= Beginning of Section =

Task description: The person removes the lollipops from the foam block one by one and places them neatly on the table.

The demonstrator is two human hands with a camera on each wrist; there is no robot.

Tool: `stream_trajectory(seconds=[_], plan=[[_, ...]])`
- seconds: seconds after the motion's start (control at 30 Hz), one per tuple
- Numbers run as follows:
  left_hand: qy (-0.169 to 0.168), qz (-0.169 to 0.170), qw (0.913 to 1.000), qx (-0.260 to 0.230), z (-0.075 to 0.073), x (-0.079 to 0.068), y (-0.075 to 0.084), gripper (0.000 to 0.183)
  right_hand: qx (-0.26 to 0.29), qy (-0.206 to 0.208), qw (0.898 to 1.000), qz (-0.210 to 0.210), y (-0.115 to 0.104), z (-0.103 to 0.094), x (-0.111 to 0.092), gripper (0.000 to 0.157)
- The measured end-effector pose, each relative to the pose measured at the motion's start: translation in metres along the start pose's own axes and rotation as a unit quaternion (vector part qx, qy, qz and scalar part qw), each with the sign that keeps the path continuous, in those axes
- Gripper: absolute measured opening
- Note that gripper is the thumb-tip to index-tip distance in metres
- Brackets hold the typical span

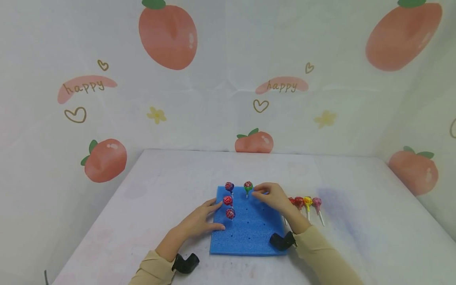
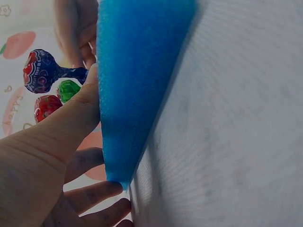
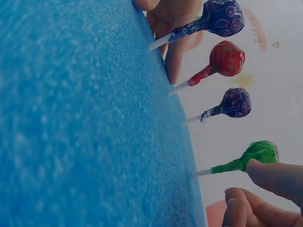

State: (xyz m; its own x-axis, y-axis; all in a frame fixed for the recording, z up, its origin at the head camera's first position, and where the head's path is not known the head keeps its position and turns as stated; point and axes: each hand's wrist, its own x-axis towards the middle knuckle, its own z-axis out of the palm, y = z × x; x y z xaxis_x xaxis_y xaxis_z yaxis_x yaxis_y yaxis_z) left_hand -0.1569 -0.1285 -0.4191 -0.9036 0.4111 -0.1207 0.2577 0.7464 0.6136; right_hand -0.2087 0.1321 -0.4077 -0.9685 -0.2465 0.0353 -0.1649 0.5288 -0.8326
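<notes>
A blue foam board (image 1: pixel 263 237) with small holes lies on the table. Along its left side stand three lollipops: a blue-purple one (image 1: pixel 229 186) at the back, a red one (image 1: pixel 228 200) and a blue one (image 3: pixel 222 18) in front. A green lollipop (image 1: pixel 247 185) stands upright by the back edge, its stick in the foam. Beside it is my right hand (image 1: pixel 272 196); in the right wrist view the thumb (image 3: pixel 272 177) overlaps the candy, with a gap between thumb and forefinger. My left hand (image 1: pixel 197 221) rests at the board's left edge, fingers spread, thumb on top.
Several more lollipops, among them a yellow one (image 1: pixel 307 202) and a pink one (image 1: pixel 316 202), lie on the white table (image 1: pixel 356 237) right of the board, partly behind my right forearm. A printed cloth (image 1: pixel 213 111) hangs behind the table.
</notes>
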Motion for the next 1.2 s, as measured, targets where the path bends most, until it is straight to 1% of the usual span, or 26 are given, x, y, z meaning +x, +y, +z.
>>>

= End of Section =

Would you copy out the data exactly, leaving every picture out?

(Exercise response)
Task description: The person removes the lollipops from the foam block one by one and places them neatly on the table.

The demonstrator is two human hands with a camera on each wrist; there is no robot.

Tool: `stream_trajectory(seconds=[_], plan=[[_, ...]])`
- seconds: seconds after the motion's start (control at 30 Hz), one per tuple
- Numbers run as follows:
  left_hand: qy (-0.169 to 0.168), qz (-0.169 to 0.170), qw (0.913 to 1.000), qx (-0.260 to 0.230), z (-0.075 to 0.073), x (-0.079 to 0.068), y (-0.075 to 0.084), gripper (0.000 to 0.183)
  right_hand: qx (-0.26 to 0.29), qy (-0.206 to 0.208), qw (0.898 to 1.000), qz (-0.210 to 0.210), y (-0.115 to 0.104), z (-0.103 to 0.094), x (-0.111 to 0.092), gripper (0.000 to 0.157)
- The measured end-effector pose, each relative to the pose measured at the motion's start: translation in metres along the start pose's own axes and rotation as a unit quaternion (vector part qx, qy, qz and scalar part qw), each with the sign that keeps the path continuous, in those axes
- Gripper: absolute measured opening
- Note that gripper is the thumb-tip to index-tip distance in metres
- Brackets hold the typical span


State: (xyz m; its own x-axis, y-axis; all in a frame fixed for the recording, z up, its origin at the head camera's first position, and where the head's path is not known the head keeps its position and turns as stated; point and axes: each hand's wrist, its own x-axis towards the middle knuckle, its own z-axis out of the palm, y = z × x; x y z xaxis_x xaxis_y xaxis_z yaxis_x yaxis_y yaxis_z) left_hand -0.1569 -0.1285 -0.4191 -0.9036 0.4111 -0.1207 0.2577 0.7464 0.6136; right_hand -0.2087 0.1321 -0.4077 -0.9685 -0.2465 0.0353 -0.1649 0.5288 -0.8326
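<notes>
A blue foam board (image 1: pixel 263 237) with small holes lies on the table. Along its left side stand three lollipops: a blue-purple one (image 1: pixel 229 186) at the back, a red one (image 1: pixel 228 200) and a blue one (image 3: pixel 222 18) in front. A green lollipop (image 1: pixel 247 185) stands upright by the back edge, its stick in the foam. Beside it is my right hand (image 1: pixel 272 196); in the right wrist view the thumb (image 3: pixel 272 177) overlaps the candy, with a gap between thumb and forefinger. My left hand (image 1: pixel 197 221) rests at the board's left edge, fingers spread, thumb on top.
Several more lollipops, among them a yellow one (image 1: pixel 307 202) and a pink one (image 1: pixel 316 202), lie on the white table (image 1: pixel 356 237) right of the board, partly behind my right forearm. A printed cloth (image 1: pixel 213 111) hangs behind the table.
</notes>
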Motion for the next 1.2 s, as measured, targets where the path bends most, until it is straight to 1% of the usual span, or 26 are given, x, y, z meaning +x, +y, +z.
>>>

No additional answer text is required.